_Stored data_.
******
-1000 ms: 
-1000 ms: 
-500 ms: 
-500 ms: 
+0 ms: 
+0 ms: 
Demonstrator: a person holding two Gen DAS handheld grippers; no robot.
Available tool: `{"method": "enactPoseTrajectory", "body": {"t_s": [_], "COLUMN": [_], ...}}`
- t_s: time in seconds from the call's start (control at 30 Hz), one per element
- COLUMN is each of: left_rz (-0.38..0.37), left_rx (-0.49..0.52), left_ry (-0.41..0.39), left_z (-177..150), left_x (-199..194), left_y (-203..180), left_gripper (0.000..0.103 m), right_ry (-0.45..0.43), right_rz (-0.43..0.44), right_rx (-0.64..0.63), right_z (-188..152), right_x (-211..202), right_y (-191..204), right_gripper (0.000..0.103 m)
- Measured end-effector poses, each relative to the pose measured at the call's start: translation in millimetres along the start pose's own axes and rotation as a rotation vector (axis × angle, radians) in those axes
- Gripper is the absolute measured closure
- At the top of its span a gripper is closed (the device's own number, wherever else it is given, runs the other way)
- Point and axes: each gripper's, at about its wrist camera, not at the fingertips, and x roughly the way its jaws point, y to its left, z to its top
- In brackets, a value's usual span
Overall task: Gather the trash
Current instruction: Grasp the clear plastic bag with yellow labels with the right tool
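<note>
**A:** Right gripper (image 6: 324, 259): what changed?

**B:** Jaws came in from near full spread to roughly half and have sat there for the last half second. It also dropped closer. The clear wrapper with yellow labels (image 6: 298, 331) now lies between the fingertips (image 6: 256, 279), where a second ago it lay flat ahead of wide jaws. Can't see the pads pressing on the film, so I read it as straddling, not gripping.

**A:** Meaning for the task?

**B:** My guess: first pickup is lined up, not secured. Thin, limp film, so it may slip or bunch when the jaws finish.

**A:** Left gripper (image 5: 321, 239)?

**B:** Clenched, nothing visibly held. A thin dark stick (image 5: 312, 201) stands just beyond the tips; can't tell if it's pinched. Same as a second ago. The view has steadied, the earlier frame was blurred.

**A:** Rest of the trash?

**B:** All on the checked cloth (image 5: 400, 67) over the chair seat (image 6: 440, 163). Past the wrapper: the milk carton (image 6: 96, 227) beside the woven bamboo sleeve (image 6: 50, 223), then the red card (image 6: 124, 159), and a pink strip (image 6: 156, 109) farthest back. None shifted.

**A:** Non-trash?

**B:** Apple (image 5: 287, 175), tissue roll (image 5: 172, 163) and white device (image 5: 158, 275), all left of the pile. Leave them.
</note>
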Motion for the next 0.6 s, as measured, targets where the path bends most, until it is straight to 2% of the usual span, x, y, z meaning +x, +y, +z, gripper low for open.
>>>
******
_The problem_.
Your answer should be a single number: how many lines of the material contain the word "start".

_Task result_.
2